Supplied information START

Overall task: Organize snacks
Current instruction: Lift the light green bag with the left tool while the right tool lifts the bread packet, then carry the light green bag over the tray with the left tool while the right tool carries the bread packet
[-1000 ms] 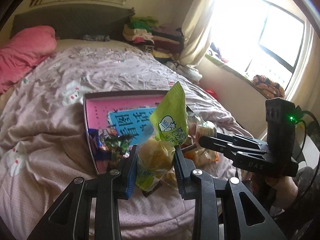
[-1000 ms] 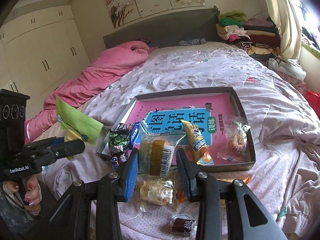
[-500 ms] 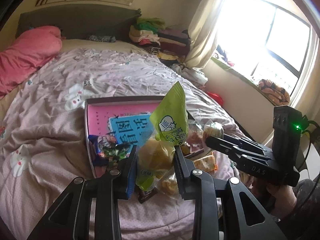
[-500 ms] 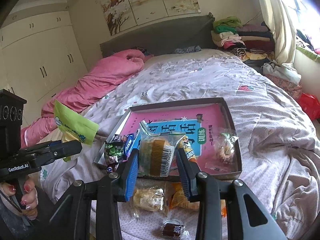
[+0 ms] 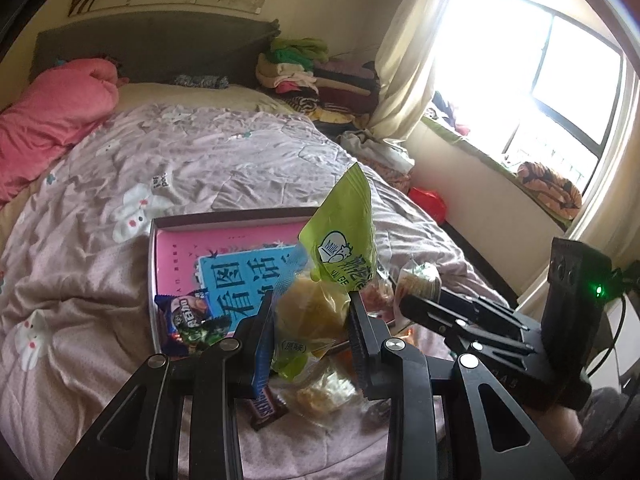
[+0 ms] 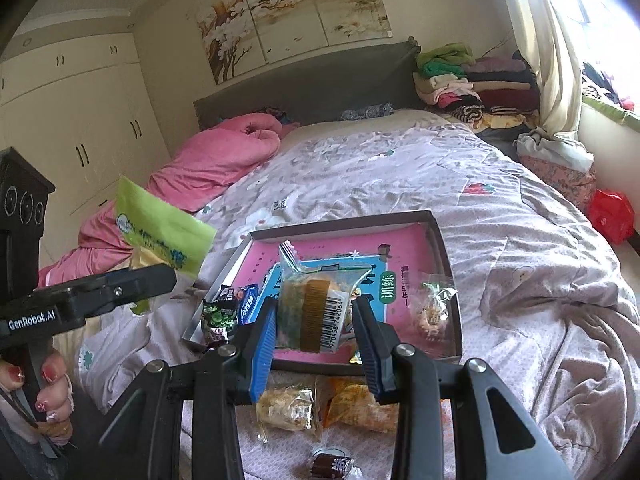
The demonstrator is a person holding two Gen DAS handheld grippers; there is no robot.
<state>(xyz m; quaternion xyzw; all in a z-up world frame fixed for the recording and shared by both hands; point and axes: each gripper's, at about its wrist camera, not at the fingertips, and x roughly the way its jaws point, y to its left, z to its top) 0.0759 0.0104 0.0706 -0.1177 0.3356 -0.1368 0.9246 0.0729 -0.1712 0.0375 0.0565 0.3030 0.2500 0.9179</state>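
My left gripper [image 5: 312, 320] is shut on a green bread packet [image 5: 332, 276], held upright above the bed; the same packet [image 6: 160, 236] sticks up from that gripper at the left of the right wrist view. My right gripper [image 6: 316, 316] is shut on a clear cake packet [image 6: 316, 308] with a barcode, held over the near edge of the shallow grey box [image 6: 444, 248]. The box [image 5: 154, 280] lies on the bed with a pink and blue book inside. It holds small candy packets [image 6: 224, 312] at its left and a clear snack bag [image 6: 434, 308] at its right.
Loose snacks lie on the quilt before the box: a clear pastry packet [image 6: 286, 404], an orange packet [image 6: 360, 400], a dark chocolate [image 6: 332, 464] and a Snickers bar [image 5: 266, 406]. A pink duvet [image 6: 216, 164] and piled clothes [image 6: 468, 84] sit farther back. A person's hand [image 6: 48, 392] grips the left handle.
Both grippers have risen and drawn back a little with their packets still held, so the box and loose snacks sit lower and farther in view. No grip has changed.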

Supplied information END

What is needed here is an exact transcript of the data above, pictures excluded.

[Task output]
Overall task: Organize snacks
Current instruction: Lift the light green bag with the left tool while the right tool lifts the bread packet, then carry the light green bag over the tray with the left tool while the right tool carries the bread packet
[-1000 ms] 
[-1000 ms] 
[-500 ms] 
[-500 ms] 
[+0 ms] 
[+0 ms] 
The demonstrator is a person holding two Gen DAS handheld grippers; there is no robot.
<state>(xyz m; quaternion xyzw; all in a z-up world frame fixed for the recording and shared by both hands; point and axes: each gripper's, at about its wrist camera, not at the fingertips, and x roughly the way its jaws point, y to its left, z to its top) 0.0759 0.0104 0.0706 -0.1177 0.3356 -0.1368 0.9246 0.0729 -0.1712 0.0375 0.0565 0.3030 0.2500 0.9179</state>
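My left gripper [image 5: 312, 320] is shut on a green bread packet [image 5: 332, 276], held upright above the bed; the same packet [image 6: 160, 236] sticks up from that gripper at the left of the right wrist view. My right gripper [image 6: 316, 316] is shut on a clear cake packet [image 6: 316, 308] with a barcode, held over the near edge of the shallow grey box [image 6: 444, 248]. The box [image 5: 154, 280] lies on the bed with a pink and blue book inside. It holds small candy packets [image 6: 224, 312] at its left and a clear snack bag [image 6: 434, 308] at its right.
Loose snacks lie on the quilt before the box: a clear pastry packet [image 6: 286, 404], an orange packet [image 6: 360, 400], a dark chocolate [image 6: 332, 464] and a Snickers bar [image 5: 266, 406]. A pink duvet [image 6: 216, 164] and piled clothes [image 6: 468, 84] sit farther back. A person's hand [image 6: 48, 392] grips the left handle.
Both grippers have risen and drawn back a little with their packets still held, so the box and loose snacks sit lower and farther in view. No grip has changed.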

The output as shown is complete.